- [Given information]

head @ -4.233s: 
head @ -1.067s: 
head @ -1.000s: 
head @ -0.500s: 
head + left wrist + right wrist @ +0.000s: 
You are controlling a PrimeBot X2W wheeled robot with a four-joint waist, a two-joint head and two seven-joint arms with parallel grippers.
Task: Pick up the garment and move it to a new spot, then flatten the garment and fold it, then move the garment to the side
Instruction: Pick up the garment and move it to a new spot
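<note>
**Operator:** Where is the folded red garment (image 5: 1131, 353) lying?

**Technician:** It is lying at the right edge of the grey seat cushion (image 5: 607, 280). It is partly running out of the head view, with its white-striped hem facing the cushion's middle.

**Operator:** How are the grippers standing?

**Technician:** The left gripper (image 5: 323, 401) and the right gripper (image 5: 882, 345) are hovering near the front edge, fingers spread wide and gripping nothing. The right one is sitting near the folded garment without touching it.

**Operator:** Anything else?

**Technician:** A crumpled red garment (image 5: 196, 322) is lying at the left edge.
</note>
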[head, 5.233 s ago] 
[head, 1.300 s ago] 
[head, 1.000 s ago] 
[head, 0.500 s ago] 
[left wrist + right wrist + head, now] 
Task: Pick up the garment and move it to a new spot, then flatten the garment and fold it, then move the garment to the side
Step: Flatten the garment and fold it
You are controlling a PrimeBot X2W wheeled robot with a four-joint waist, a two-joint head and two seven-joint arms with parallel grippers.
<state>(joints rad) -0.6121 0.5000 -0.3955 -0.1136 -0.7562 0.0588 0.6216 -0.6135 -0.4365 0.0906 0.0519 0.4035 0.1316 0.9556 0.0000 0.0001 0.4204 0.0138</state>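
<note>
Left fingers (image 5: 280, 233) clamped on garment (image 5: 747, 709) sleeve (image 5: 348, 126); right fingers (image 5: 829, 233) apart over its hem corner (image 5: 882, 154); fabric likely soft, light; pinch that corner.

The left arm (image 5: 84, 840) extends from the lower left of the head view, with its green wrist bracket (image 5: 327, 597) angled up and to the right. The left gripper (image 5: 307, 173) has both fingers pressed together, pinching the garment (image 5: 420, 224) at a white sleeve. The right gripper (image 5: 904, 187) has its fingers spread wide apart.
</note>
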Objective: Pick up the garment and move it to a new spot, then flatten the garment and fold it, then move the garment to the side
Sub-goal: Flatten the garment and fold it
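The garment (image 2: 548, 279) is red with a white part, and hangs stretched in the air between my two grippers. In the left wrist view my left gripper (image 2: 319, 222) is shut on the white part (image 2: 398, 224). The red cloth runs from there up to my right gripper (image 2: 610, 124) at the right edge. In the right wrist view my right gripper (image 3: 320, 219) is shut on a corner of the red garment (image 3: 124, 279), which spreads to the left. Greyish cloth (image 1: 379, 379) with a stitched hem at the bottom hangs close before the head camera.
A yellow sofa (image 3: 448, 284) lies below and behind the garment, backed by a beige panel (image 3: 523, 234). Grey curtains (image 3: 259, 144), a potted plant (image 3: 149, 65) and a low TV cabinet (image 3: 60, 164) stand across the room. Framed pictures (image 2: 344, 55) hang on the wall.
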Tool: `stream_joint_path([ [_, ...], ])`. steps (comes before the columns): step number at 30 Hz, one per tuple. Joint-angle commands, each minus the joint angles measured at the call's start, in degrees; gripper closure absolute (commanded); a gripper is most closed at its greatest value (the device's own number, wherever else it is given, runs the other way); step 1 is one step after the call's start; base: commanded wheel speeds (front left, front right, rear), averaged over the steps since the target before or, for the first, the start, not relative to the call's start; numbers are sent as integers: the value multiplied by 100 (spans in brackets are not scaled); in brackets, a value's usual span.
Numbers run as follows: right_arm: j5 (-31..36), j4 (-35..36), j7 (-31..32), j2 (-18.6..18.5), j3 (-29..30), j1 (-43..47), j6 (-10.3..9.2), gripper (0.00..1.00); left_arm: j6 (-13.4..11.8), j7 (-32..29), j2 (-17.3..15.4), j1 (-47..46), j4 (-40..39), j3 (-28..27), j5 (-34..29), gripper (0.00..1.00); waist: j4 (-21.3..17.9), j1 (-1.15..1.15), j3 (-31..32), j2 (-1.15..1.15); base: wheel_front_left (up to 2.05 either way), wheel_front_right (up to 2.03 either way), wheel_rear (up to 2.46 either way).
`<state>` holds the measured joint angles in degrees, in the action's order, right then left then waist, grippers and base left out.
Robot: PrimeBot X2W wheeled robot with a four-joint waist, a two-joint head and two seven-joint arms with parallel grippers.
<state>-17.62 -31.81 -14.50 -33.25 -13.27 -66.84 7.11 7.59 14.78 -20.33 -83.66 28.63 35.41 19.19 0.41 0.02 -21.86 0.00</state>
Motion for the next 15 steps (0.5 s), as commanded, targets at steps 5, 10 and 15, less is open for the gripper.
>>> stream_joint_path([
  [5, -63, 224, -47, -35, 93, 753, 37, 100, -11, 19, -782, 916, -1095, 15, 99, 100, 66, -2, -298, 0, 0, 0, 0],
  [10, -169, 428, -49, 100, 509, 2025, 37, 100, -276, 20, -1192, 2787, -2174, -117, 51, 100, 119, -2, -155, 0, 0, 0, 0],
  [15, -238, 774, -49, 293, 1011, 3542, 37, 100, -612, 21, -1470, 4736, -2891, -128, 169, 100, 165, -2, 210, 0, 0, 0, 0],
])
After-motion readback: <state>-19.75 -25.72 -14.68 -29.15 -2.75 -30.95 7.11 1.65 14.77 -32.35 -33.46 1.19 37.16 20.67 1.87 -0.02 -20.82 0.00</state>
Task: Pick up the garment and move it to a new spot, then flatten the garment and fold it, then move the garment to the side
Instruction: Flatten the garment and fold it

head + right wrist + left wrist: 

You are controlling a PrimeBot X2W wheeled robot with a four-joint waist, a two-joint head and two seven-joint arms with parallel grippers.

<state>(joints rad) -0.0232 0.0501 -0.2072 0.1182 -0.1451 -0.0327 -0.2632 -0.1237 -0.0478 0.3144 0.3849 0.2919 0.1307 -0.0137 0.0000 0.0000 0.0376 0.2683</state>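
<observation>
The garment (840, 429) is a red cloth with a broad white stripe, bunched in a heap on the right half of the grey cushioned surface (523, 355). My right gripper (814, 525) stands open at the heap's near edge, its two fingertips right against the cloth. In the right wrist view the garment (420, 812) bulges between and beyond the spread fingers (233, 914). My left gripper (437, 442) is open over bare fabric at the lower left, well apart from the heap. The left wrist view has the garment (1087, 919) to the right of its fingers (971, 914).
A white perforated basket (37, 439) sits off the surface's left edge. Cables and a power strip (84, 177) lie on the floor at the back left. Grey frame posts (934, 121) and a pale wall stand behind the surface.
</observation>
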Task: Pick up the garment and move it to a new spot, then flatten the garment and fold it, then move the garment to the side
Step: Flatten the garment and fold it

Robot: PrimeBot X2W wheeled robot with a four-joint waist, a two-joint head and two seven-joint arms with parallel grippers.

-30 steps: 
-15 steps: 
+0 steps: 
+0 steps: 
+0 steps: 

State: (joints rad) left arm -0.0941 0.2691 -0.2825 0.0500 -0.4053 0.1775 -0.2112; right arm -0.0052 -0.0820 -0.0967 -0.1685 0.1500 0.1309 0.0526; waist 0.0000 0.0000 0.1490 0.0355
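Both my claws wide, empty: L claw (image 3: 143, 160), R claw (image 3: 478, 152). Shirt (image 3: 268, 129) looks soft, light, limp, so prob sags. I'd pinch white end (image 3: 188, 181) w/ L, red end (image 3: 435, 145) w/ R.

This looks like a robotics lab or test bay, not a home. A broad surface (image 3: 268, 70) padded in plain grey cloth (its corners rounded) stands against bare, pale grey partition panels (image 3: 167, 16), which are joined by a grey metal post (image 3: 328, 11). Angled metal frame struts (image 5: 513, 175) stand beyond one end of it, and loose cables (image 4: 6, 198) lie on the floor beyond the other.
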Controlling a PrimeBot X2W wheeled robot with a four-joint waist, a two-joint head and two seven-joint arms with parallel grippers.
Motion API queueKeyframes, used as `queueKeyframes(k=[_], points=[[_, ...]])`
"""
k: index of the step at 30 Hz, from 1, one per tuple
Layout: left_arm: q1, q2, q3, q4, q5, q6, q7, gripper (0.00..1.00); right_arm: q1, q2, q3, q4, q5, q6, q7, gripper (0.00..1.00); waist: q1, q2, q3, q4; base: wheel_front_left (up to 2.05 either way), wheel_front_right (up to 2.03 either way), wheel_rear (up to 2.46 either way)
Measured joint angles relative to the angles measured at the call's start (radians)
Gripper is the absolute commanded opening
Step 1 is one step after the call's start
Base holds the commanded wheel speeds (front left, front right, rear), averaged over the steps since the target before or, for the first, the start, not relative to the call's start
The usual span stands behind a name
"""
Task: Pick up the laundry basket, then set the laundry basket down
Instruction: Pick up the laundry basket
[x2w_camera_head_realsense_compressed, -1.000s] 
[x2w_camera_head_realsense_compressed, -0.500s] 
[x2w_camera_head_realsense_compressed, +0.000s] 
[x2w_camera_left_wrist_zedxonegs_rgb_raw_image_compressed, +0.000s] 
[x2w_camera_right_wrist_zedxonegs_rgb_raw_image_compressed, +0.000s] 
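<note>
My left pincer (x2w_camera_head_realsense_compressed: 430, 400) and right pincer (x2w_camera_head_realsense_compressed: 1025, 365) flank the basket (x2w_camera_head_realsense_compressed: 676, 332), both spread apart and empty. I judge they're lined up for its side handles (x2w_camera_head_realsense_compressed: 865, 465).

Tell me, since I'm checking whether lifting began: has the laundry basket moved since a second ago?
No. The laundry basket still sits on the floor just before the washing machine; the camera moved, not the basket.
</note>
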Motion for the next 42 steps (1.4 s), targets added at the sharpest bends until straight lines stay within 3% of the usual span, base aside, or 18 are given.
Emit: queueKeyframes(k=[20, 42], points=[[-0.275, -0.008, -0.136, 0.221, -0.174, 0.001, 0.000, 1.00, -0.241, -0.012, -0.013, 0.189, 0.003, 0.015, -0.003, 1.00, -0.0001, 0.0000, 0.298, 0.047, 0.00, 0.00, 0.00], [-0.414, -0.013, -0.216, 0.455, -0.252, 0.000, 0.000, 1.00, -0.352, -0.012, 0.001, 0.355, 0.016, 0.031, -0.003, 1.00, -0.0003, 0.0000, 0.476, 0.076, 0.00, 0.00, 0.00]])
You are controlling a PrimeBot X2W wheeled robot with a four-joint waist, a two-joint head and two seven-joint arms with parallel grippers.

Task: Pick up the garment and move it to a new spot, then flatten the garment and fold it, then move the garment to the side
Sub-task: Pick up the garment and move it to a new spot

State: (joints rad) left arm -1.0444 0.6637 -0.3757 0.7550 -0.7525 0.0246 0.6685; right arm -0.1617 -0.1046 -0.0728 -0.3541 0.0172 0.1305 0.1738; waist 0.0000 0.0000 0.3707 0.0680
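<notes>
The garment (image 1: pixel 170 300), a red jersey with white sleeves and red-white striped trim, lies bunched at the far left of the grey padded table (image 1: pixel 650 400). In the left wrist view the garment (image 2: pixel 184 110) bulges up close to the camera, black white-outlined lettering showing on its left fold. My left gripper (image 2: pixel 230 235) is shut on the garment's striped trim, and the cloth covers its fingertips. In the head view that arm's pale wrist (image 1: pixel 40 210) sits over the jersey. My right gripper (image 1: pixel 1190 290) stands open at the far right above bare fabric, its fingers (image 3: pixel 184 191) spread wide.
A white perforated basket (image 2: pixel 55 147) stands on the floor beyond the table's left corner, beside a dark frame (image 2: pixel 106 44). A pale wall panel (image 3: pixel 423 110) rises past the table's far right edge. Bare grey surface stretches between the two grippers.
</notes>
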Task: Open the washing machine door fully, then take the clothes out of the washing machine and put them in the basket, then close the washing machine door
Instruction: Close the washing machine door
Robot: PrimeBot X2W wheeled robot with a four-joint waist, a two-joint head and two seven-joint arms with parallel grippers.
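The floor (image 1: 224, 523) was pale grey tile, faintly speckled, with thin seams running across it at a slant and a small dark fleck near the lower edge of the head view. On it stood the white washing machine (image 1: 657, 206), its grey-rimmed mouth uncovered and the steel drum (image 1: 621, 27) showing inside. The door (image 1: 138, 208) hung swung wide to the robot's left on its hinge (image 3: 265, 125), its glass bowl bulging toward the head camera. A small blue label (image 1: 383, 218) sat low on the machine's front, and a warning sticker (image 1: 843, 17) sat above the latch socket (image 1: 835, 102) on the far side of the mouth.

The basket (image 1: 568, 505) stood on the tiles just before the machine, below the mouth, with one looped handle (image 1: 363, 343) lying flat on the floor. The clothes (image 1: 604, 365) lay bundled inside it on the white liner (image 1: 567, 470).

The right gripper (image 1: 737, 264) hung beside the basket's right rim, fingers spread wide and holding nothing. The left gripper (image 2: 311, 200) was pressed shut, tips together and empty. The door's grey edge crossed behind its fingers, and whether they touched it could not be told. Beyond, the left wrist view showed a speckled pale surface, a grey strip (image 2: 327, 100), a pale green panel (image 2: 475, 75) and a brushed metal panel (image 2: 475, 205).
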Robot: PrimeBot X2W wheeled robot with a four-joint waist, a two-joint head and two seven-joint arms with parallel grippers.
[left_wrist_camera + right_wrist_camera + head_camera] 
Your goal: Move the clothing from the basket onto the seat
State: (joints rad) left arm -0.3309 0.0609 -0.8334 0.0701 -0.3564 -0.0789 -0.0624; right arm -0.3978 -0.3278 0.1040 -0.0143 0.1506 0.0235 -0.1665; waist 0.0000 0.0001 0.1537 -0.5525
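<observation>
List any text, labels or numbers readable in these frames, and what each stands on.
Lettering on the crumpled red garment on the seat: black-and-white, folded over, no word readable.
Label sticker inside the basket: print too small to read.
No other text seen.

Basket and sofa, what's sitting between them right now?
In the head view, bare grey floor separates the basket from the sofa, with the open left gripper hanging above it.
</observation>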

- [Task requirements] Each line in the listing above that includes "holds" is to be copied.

- [Your solution]
`<state>` holds the measured joint angles in degrees, in the action's order, right then left then waist, grippers and base left out.
Base holds the commanded wheel speeds (front left, front right, rear), averaged over the steps since the target before or, for the first, the start, not relative to the call's start

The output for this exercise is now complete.